Nathan VanderKlippe
Northern News Services
The board of directors was fired Tuesday by the territorial government for refusing to withdraw an application for a flat rate.
Former NTPC board chairman Gord Stewart said the territory's demand to withdraw the flat rate would have meant undercutting the board's mandate and losing the confidence of Power Corp employees. - Nathan VanderKlippe/NNSL photo |
"They don't leave us much choice," said Joe Handley, the minister responsible for the Northwest Territories Power Corporation, which is 100 per cent owned by the GNWT. "You can't have any board that's out doing its own thing."
Secretary to Cabinet Elizabeth Snider was appointed interim board chair. In addition to Snider, a five-person board of directors comprised of senior government officials has yet to be named.
Yesterday afternoon former chairman Gord Stewart was cleaning out his office on the seventh floor of the NorthwesTel building. Stewart, appointed board chair in March 2000, said withdrawing the flat-rate proposal would mean hurting the confidence of Power Corp management and undercutting the board's leadership mandate.
"I believe that an owner's job is to set direction and not to get involved in one-off issues," he said in a thinly veiled reproach to the territorial government. Stewart said the government should set broad policy directions, then let the board carry those out. Without that, the board loses its mandate.
"You have to enjoy the confidence of the people you're working for," he said.
And, he added, a board that is forced to change direction on an issue as significant as the flat-rate proposal also loses the confidence of its managers.
NTPC applied for the 23.21 cents per kilowatt for residential-use power on Sept. 6. On Oct. 8, Premier Stephen Kakfwi telephoned members of the local media to announce that the GNWT would instruct the corporation to pull back its application.
Kakfwi said cabinet had decided in August to order the power company to cease consultations on the flat rate.
The board denies that, saying communication of the cabinet decision never clearly called for a stop to flat-rate talks. The board even consulted two lawyers to examine the letter, and according to Stewart the lawyers concurred that the letter was unclear on the matter.
Not the first time
"If there was a miscommunication, it might have been somewhere else," he said. "It wasn't between the minister and myself or the board and myself."

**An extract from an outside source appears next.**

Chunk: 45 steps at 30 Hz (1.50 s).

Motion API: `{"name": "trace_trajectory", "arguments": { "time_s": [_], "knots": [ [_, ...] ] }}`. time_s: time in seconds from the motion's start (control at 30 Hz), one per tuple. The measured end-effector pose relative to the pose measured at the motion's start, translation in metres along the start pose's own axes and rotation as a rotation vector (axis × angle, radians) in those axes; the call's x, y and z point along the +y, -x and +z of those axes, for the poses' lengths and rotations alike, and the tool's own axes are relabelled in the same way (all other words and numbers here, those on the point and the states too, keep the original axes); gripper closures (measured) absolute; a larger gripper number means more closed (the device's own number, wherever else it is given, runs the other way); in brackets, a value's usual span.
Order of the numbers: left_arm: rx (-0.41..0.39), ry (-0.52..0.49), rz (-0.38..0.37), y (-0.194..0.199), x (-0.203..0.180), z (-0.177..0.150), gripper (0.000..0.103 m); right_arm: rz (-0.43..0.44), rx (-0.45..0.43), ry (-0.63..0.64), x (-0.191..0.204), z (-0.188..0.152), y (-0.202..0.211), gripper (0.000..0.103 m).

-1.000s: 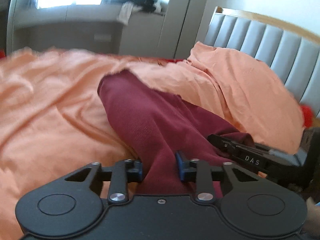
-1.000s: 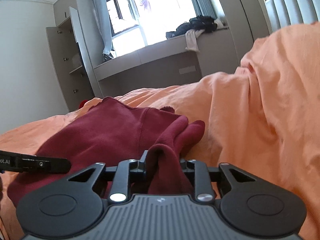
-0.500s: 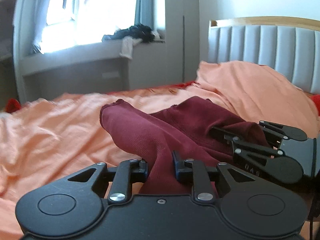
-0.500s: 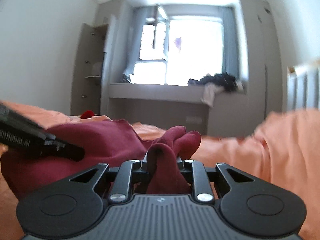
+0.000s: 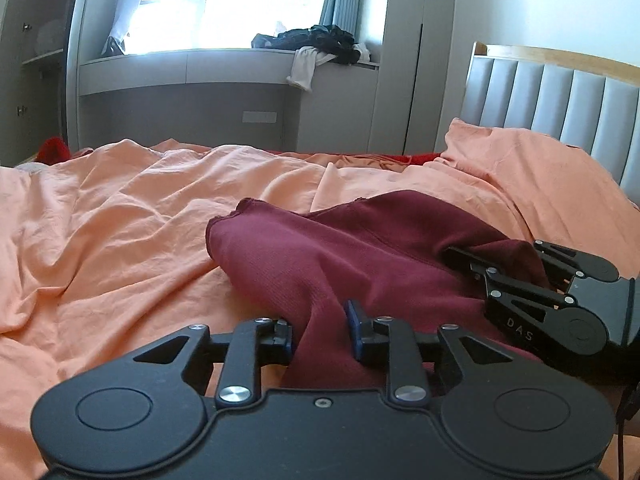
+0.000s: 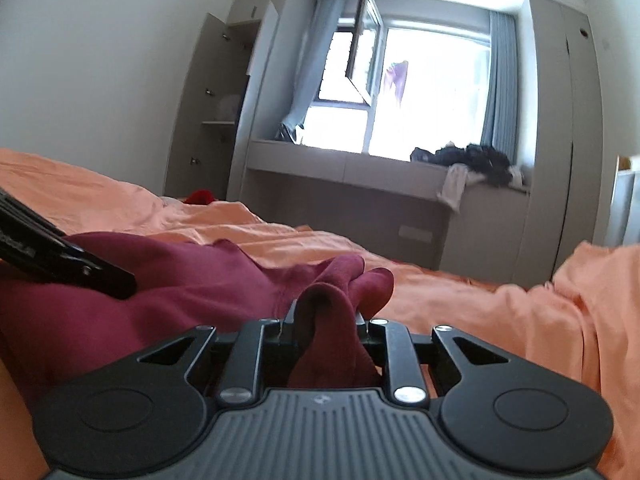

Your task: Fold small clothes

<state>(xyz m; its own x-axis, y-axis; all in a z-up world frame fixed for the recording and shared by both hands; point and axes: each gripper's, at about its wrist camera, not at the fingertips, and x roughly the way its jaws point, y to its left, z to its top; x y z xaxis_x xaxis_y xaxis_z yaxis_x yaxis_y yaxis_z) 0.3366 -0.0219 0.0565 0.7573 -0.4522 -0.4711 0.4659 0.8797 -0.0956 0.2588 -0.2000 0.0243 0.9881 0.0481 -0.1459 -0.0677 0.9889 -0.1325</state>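
Note:
A dark red garment (image 5: pixel 340 256) lies bunched on the orange bedsheet (image 5: pixel 120 232). My left gripper (image 5: pixel 320 330) is shut on a fold of its near edge. My right gripper (image 6: pixel 326 320) is shut on another bunched part of the same garment (image 6: pixel 192 280). The right gripper also shows in the left wrist view (image 5: pixel 496 268) at the right, its fingers buried in the cloth. The left gripper's fingers (image 6: pixel 100 276) show at the left of the right wrist view, over the garment.
An orange pillow (image 5: pixel 540 172) lies against the grey padded headboard (image 5: pixel 560 96) at the right. A grey window bench (image 5: pixel 200 76) with a heap of clothes (image 5: pixel 316 40) stands beyond the bed. A red item (image 5: pixel 52 148) lies at the bed's far left edge.
Both grippers have tilted up and moved with the garment held; the views now look level across the bed toward the window. The garment is drawn out between them.

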Motion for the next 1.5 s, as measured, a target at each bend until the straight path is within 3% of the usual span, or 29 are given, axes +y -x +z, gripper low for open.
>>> {"name": "trace_trajectory", "arguments": {
  "time_s": [0.23,0.5,0.63,0.8,0.97,1.23,1.5],
  "knots": [
    [-0.006,-0.016,0.04,-0.001,-0.006,-0.003,0.068,-0.015,0.019,0.007,-0.005,-0.002,-0.005,0.072],
    [-0.001,0.005,0.074,0.001,-0.002,-0.004,0.049,-0.035,0.027,-0.015,-0.008,-0.004,-0.002,0.06],
    [-0.001,0.013,0.083,0.002,-0.001,-0.004,0.041,-0.06,0.035,-0.029,-0.011,-0.004,0.002,0.046],
    [0.008,0.082,0.106,0.006,0.008,-0.007,0.018,-0.081,0.041,-0.041,-0.016,-0.006,0.01,0.033],
    [0.004,0.171,0.112,0.011,0.016,-0.015,0.004,-0.112,0.042,-0.044,-0.02,-0.009,0.016,0.016],
    [-0.067,0.215,0.197,0.02,0.006,-0.035,0.001,-0.141,0.021,-0.082,-0.025,-0.019,0.022,0.002],
    [-0.101,0.172,0.255,0.031,-0.005,-0.032,0.001,-0.137,-0.001,-0.074,-0.023,-0.009,0.039,0.0]
  ]
}}
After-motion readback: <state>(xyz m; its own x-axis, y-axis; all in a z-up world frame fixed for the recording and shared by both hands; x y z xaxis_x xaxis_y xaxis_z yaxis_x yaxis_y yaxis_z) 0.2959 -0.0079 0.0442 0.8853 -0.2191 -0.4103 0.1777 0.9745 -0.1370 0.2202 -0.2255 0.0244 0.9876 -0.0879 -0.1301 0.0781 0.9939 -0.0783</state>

It's not the first time cabinet has intervened in the power corporation's dealings. Last September, cabinet ordered NTPC not to apply for a franchise to provide power to Hay River. The power company would have been bidding against local provider Northland Utilities.
Last November, cabinet ordered the company not to issue seven planned layoff notices to employees in Hay River. Those layoffs would have saved about a million dollars.

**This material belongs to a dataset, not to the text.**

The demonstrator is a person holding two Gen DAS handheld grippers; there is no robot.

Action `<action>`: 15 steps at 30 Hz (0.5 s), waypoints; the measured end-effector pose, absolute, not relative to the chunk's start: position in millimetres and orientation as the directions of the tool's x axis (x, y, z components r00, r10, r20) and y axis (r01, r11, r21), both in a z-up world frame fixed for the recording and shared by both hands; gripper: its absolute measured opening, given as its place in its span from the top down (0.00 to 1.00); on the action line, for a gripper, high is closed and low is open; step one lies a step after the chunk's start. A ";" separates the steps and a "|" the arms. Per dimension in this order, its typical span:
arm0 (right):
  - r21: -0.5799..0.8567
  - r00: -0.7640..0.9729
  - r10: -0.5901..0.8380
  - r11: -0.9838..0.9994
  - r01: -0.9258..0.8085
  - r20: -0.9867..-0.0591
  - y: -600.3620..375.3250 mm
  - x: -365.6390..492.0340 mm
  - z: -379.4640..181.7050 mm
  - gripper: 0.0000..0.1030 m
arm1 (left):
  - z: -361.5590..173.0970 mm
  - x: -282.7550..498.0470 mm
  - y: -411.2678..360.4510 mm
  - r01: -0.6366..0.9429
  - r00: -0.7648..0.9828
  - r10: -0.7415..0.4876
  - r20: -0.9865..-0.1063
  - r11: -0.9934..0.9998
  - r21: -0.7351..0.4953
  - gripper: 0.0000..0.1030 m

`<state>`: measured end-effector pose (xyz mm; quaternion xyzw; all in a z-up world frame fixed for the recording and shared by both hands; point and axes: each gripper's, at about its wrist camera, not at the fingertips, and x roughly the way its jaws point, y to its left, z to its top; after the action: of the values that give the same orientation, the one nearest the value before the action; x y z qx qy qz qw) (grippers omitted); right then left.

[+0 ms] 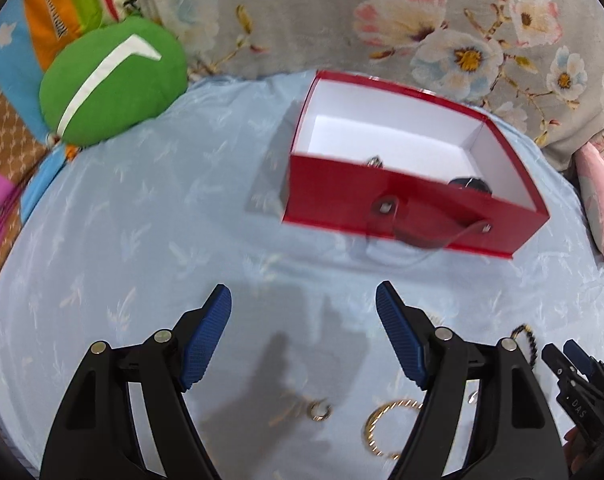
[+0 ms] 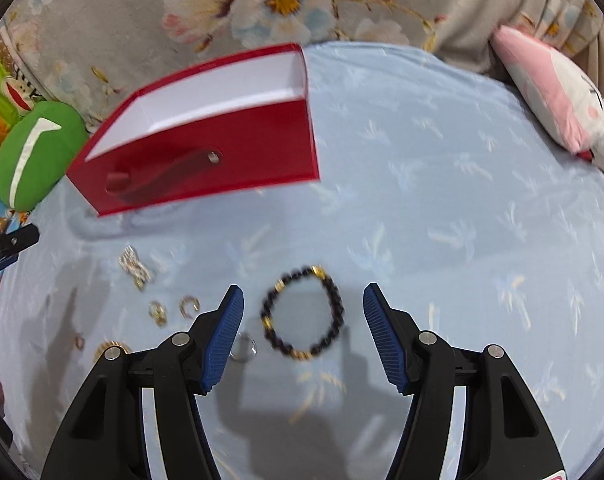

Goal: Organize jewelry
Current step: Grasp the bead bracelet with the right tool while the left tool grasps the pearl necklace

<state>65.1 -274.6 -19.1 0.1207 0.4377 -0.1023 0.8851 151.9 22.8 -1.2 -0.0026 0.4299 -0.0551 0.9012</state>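
The bead bracelet (image 2: 303,314) is a ring of dark round beads with a few gold spacers, lying flat on the pale blue bedsheet (image 2: 442,200), directly ahead of the right tongs (image 2: 303,306) and between the lines of their 2 blue pads, which do not touch it. These tongs are spread wide and hold nothing. In the left wrist view only a short arc of that bracelet (image 1: 526,340) shows past the tongs' black frame.

To the left of it lie smaller pieces, all motion-blurred: 1 silvery ring (image 2: 243,348) just beside the left pad, 2 small gold hoop-like pieces (image 2: 173,309), 1 pale chain cluster (image 2: 134,267), 1 tiny ring (image 2: 79,341) and 1 gold hoop (image 2: 110,349) partly hidden by the tongs' frame. What each small piece is cannot be told for certain.

The left tongs (image 1: 304,312) are also spread and empty, above bare sheet. Near them lie 1 small ring (image 1: 320,411) and 1 gold beaded hoop (image 1: 386,426), half covered by the frame.

Farther back stands 1 red box (image 1: 402,204), white inside, with 1 strap handle on its front. 2 dark or metallic items peek over its front wall, mostly hidden. Around the sheet sit 1 green cushion (image 1: 113,80), 1 pink-and-white pillow (image 2: 562,100) and a grey flowered blanket (image 1: 382,12).
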 end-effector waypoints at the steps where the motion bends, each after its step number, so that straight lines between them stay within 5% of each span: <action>1: 0.130 0.590 -0.070 0.948 0.290 -0.804 -275.3 62.3 -23.8 0.40 | -7.7 148.5 27.3 0.085 0.611 -0.091 -0.787 0.995 -0.049 0.30; 15: 0.149 0.570 -0.064 0.936 0.319 -0.819 -279.7 65.8 -49.5 0.41 | -46.6 119.2 69.8 0.003 0.532 -0.052 -0.845 0.998 -0.060 0.30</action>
<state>65.8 -279.7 -49.5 0.1416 0.4504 -0.1097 0.8746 119.2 69.8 -46.6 -0.0254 0.4837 -0.0157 0.8747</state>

"This is the third time that knee-jerk politics has derailed this board and the company," said Inuvik board member Tom Zubko.
Other members also stood by their refusal, which they agreed to unanimously.

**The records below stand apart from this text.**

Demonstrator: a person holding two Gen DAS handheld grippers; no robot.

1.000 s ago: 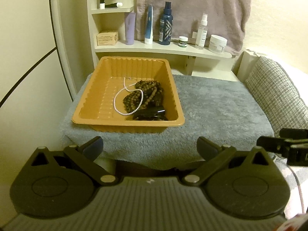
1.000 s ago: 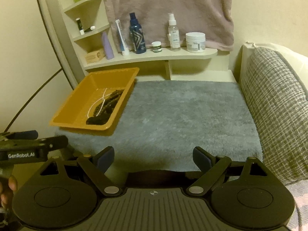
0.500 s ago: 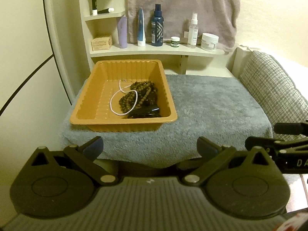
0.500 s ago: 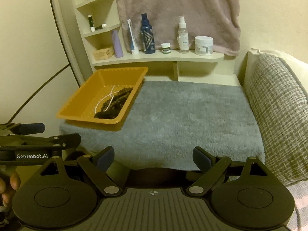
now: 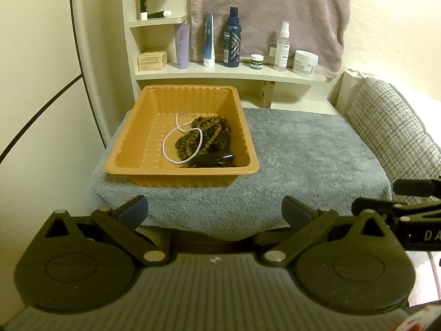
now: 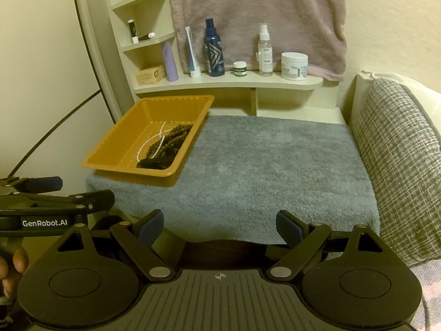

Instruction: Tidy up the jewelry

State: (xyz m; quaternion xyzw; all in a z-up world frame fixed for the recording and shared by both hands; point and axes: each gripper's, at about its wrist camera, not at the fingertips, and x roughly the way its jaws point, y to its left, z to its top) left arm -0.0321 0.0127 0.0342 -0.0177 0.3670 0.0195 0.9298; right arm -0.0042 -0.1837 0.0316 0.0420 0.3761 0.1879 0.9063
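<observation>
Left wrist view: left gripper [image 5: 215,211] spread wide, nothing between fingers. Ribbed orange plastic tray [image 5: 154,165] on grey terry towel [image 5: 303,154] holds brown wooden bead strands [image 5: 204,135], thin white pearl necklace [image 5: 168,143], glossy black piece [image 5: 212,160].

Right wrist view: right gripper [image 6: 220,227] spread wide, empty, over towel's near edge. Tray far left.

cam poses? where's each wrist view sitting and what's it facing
Left wrist: on the left gripper, angled down at the orange tray head-on; own open fingers show, right gripper at right edge.
Right wrist: on the right gripper, facing the grey towel; left gripper and fingertips at left.
Shared: tray, towel, shelf.
</observation>
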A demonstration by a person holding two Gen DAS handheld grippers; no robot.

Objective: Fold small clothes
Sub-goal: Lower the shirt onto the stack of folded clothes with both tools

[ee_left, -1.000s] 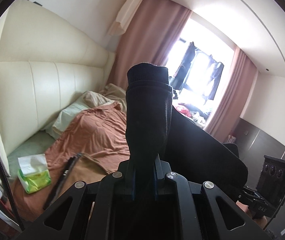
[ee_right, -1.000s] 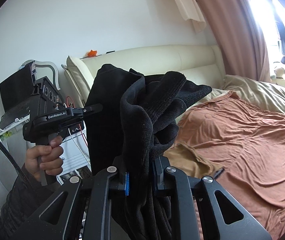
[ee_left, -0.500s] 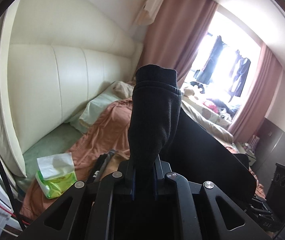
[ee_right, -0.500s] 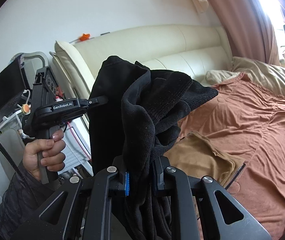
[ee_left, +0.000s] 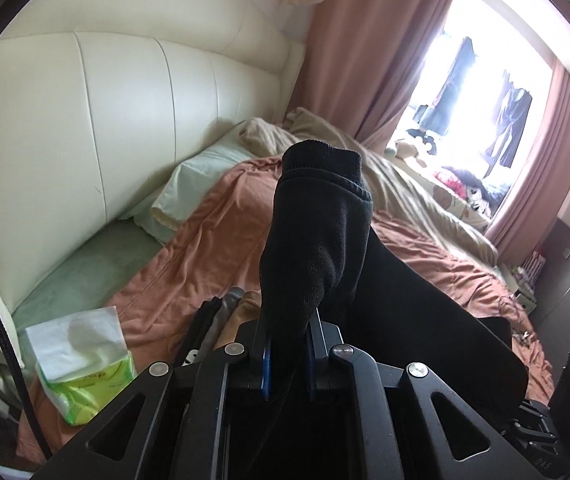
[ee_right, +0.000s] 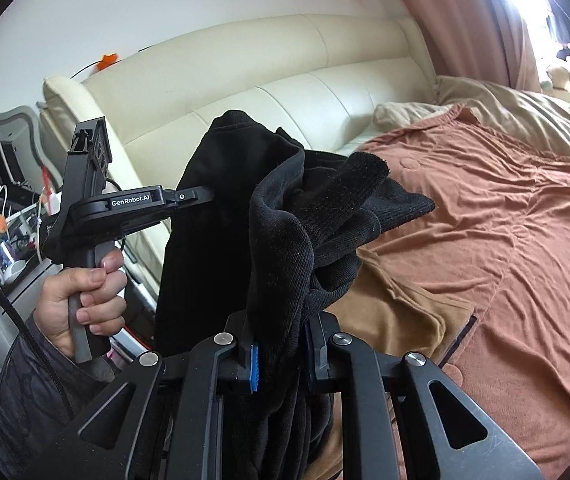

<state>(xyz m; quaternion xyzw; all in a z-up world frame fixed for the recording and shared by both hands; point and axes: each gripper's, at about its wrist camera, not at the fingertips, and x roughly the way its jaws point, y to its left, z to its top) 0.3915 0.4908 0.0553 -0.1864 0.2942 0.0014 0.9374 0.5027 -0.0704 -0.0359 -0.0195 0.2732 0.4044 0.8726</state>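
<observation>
While both hand-held grippers (ee_left: 288,354) (ee_right: 279,356) clamp black garment (ee_right: 285,216) aloft, you next lower it flat onto bed (ee_right: 525,240) ahead.

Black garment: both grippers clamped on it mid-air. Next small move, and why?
Probably lower it onto the brown blanket and spread it flat. The black garment hangs bunched in the air, pinched by the left gripper and the right gripper, so no fold can be made yet. The blanket beyond the tan cloth looks bare.
</observation>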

"I'm well-respected in my community and other communities that my word means something. If I told them one day the rate was good, and the next day said it was bad, what does that do to me?" said board member Rod Hardy, a vocal supporter of the flat rate.
The GNWT hires and releases or fires all board members for the power company. It's the first time in the company's history that the board has been turfed.
Last Friday, public utilities chairman John Hill sent a letter to everyone who had registered as an intervenor in the rate process, warning that the application had been frozen until the board came to a firm decision.
Another board member, Ric Bolivar, said he refused to withdraw from the flat-rate proposal because the GNWT had not allowed the full public its input on the idea.
"The executive council referred to the fact that they are the shareholders of the power corporation, and in my mind that's totally wrong. There are 35,000 other people who are shareholders, and they have the same right as any other shareholders of a corporation," he said. "In all corporations all shareholders have the right to vote."
Bolivar acknowledged the GNWT's right to do as it sees fit.
"But is it morally right to do that?" he said.
Premier Stephen Kakfwi was unavailable for comment.